Другая партия, друзья Цезаря, составленная из храбрых воинов, откровенно вкушающих радости жизни, удовлетворяла свои страсти, играя страстями своих сограждан. Клеопатра недолго раздумывала, кого выбрать: она расставила силки своих женских чар на Антония[146] и презрела Цицерона, который никогда не мог ей этого простить, как вы можете легко убедиться из посланий, написанных им тогда другу своему Аттику.[147]

Царица, нимало не интересуясь разрешением загадки, скрытые пружины коей давно уже распознала, поспешила вернуться в Александрию, где молодой супруг принял её со всем восторгом пылающего сердца. Жители Александрии разделяли его радость. Клеопатра, казалось, и сама разделяла ликование, которое вызвало её возвращение; она привлекала к себе все сердца, но люди, ближе её знающие, превосходно видели, что политические цели — главные побуждения этих её излияний, в которых было больше притворства, чем правды. И в самом деле, едва обеспечив себе расположение жителей Александрии, она сразу же поспешила в Мемфис, где появилась в наряде Изиды[148] с коровьими рогами на голове. Египтяне были от Клеопатры без ума, затем, подобным же образом, она сумела привлечь к себе симпатии набатеев, эфиопов, ливийцев и других народов, чьи земли граничат с Египтом.

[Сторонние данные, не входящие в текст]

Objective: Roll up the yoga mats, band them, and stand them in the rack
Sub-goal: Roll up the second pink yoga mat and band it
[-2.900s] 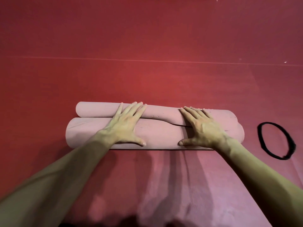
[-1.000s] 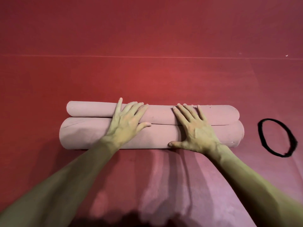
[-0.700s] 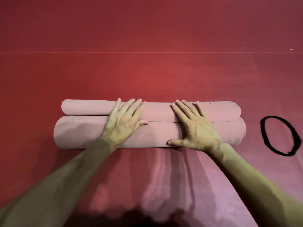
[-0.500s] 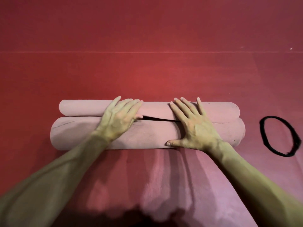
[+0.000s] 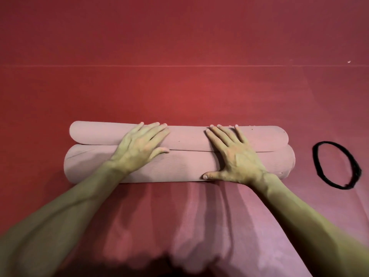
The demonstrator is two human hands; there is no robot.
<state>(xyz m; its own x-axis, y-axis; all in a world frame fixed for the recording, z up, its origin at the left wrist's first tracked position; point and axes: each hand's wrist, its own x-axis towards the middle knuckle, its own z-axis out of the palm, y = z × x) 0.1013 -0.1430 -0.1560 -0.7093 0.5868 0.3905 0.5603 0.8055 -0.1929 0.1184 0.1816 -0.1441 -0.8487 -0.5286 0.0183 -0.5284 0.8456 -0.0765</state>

Наконец, царица вернулась в Александрию, а между тем Цезарь был убит и гражданская война вспыхнула во всех провинциях Империи. С тех пор Клеопатра мрачнела с каждым днем, часто задумывалась; окружающие её поняли, что она возымела намерение сочетаться браком с Антонием и стать повелительницей Рима.

Однажды утром дед мой отправился к царице и показал ей драгоценности, только что привезенные из Индии. Она очень обрадовалась им, превозносила вкус моего деда, его рвение в исполнении обязанностей и прибавила:

— Дорогой Гискиас, вот бананы, доставленные из Индии теми же самыми купцами из Серендиба,[149] от которых ты получил драгоценности.

Отнеси эти плоды моему молодому супругу и скажи, чтобы он съел их тут же, во имя любви, какую он ко мне питает.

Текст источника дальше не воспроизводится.